Chapter 6 Text Data

This chapter has been contributed by Aurélien Salling (ASallin).

6.1 Introduction

Text as data has become increasingly available in the past years, especially following the spread of the Internet and the numerisation of text sources. We are now able to make use of literary texts, analyses (such as financial analyses), reactions on social media (e.g., sentiment analysis to predict financial prices), political discourses, judicial decisions, central bank minutes, etc. in quantitative analyses.
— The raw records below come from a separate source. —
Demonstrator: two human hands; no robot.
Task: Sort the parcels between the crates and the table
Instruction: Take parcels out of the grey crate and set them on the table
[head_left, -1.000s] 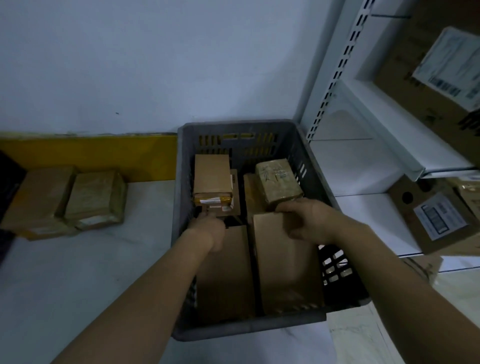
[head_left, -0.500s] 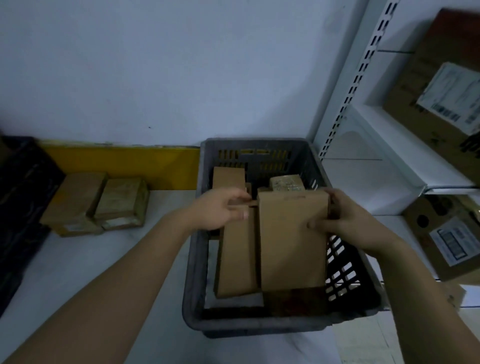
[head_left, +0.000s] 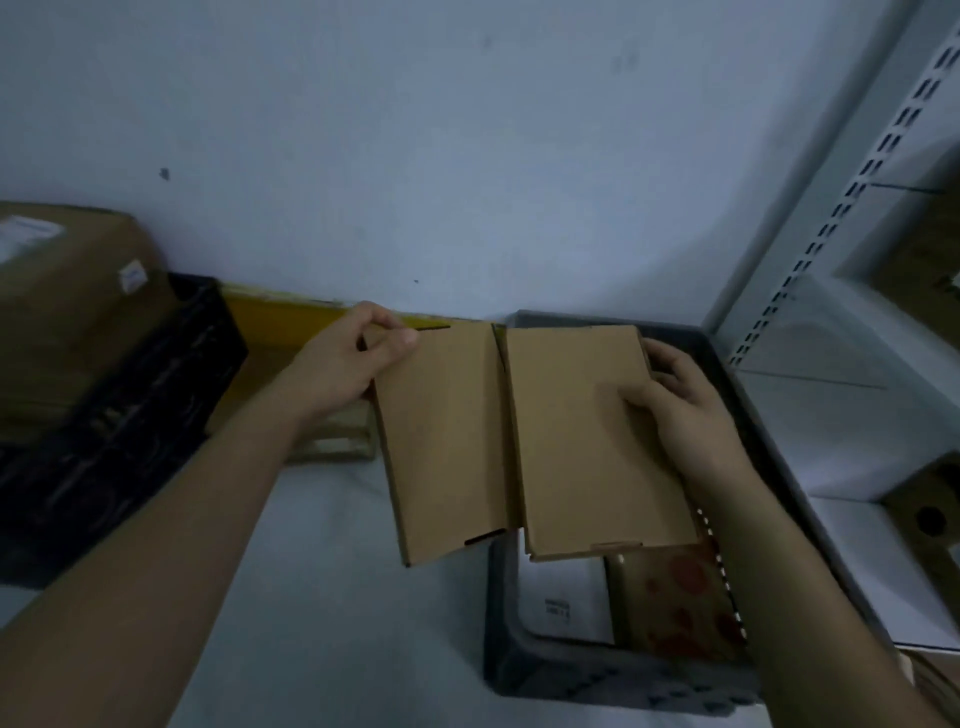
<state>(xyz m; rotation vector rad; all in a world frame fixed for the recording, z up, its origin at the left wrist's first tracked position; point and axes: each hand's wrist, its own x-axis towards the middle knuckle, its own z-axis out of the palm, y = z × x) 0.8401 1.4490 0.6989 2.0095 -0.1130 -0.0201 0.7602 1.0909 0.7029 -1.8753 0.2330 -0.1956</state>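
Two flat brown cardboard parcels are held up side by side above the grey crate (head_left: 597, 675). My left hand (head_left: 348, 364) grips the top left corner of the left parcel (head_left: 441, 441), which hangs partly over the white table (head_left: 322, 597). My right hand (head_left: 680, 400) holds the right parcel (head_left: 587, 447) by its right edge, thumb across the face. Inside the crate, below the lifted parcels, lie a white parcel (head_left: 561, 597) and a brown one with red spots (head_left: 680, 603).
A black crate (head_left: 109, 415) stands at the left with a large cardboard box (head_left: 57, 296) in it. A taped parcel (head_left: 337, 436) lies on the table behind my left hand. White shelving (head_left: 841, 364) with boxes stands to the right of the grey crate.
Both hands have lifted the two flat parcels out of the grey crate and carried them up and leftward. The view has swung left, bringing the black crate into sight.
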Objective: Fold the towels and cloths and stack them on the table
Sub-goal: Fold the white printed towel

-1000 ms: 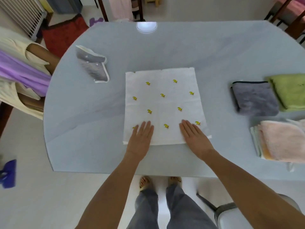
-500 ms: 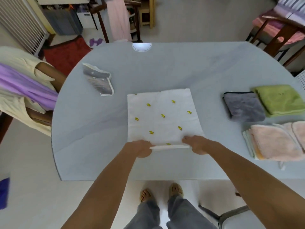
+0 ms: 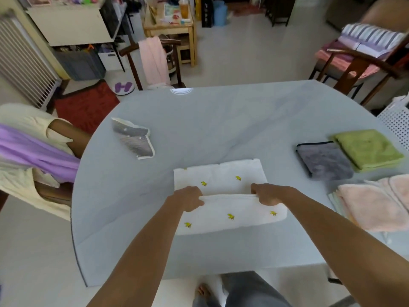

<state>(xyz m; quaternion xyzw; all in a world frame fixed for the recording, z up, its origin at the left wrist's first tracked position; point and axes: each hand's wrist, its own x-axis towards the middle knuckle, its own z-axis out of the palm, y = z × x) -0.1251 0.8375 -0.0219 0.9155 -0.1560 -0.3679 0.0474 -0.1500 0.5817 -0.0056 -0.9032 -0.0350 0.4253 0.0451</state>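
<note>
A white cloth with small yellow prints (image 3: 221, 176) lies in the middle of the pale blue table (image 3: 221, 120). Its near edge is lifted and carried over the far part, making a fold. My left hand (image 3: 188, 199) grips that lifted edge at its left end and my right hand (image 3: 266, 193) grips it at its right end. A grey cloth with white trim (image 3: 134, 138) lies rumpled at the left back of the table. On the right lie a folded grey towel (image 3: 323, 161), a folded green towel (image 3: 366, 148) and a stack of pink cloths (image 3: 376, 200).
A chair draped with purple and cream cloth (image 3: 28, 151) stands at the table's left. A wooden chair with a pink towel (image 3: 152, 58) is behind the table, another chair with striped fabric (image 3: 365, 45) at the back right. A red mat (image 3: 86, 105) lies on the floor.
Both hands went from lying flat on the cloth's near edge to gripping it, then lifted it and carried it away from me over the cloth. The camera tilted up.
</note>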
The main challenge of working with text is that text is unstructured. Structured data are coded in such a way that variables can be directly used for analysis without too much loss of content. For instance, data are coded into binary or categorical variables in order to reduce and summarize the complexity of the information. In contrast, with unstructured text data, information is not easily summarized and requires a substantial amount of preparation in order to be used for analysis.

Working with text data can be broken down into eight steps, as depicted in the figure below. (1) Data acquisition: text data are collected from disparate sources. Examples are webpage scrapping, numerization of old administrative records, collection of tweets through an API, etc. (2) Text cleaning and (3) text preprocessing require the analyst to prepare the text in such a way that text information can be read by a statistical software. Most importantly, cleaning and preprocessing are important to remove all the “noise” from the text and get the relevant information. For instance, in many applications, punctuation and so-called “stopwords” are removed. At this step, text information is “transformed” into a matrix. (4) Feature engineering is the process of using domain knowledge to extract features (characteristics, properties, attributes) from raw data. The extraction of the relevant and meaningful features from the text must make sense and be informative in light of the context.

In this introduction, we will focus on steps (1) to (4). Steps (5) to (8) are beyond the scope of a data handling course, as they involve modeling the text through machine learning or other statistical methods, deploying these models for statistical analyses (for research or industrial purpose), and the plausibilization of such models.

Illustration of a NLP pipeline.

Figure 6.1: Illustration of a NLP pipeline.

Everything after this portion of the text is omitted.